» **WHAT THE EXERCISE ASKS**:
Give every line of the listing back, exactly as written.

------------------------------

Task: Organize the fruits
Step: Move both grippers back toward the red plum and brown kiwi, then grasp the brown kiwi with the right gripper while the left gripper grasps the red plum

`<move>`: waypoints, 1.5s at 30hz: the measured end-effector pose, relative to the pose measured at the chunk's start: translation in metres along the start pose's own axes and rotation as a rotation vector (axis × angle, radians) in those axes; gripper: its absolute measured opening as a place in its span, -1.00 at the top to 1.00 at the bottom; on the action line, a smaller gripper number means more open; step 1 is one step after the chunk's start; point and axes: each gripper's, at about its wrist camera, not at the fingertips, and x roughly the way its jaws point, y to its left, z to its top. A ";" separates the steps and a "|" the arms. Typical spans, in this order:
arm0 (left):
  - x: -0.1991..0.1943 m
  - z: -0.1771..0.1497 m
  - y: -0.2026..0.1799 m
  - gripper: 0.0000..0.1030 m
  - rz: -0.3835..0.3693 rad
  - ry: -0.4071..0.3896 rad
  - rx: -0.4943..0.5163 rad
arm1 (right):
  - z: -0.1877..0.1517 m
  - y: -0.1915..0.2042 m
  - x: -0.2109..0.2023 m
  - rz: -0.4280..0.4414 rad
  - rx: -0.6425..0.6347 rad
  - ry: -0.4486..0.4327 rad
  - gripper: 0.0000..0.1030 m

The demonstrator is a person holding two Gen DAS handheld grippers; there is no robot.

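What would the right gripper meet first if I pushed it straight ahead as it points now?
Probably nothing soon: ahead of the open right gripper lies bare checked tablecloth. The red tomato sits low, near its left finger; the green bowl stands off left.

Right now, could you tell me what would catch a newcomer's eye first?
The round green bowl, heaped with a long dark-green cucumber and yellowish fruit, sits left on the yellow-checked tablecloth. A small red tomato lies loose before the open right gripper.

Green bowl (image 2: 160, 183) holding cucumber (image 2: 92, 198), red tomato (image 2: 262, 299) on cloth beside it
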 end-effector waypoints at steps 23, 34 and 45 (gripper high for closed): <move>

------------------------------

» **RESULT BELOW**:
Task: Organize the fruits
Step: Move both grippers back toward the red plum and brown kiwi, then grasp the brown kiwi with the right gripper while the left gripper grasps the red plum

`<move>`: waypoints, 1.5s at 30hz: the measured end-effector pose, relative to the pose measured at the chunk's start: translation in metres along the start pose's own axes and rotation as a rotation vector (axis × angle, radians) in those axes; gripper: its absolute measured opening as a place in its span, -1.00 at the top to 1.00 at the bottom; on the action line, a smaller gripper number means more open; step 1 is one step after the chunk's start; point and axes: each gripper's, at about its wrist camera, not at the fingertips, and x roughly the way its jaws point, y to its left, z to its top. A ";" separates the steps and a "|" the arms. Typical spans, in this order:
arm0 (left):
  - x: -0.1991..0.1943 m
  - z: -0.1771..0.1497 m
  - y: -0.2026..0.1799 m
  - gripper: 0.0000..0.1030 m
  - rz: -0.3835..0.3693 rad
  - ry: -0.4071..0.3896 rad
  - rx: -0.4943..0.5163 rad
arm1 (right):
  - z: -0.1877..0.1517 m
  - y: -0.1915..0.2042 m
  - x: -0.2109..0.2023 m
  - rz: -0.4280..0.4414 rad
  - rx: -0.6425..0.6347 rad
  - ry: -0.4486..0.4327 rad
  - gripper: 0.0000..0.1030 m

The demonstrator is a person holding two Gen DAS handheld grippers; there is no robot.

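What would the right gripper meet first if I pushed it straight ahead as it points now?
Probably nothing soon: ahead of the open right gripper lies bare checked tablecloth. The red tomato sits low, near its left finger; the green bowl stands off left.

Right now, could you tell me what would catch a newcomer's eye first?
The round green bowl, heaped with a long dark-green cucumber and yellowish fruit, sits left on the yellow-checked tablecloth. A small red tomato lies loose before the open right gripper.

Green bowl (image 2: 160, 183) holding cucumber (image 2: 92, 198), red tomato (image 2: 262, 299) on cloth beside it
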 end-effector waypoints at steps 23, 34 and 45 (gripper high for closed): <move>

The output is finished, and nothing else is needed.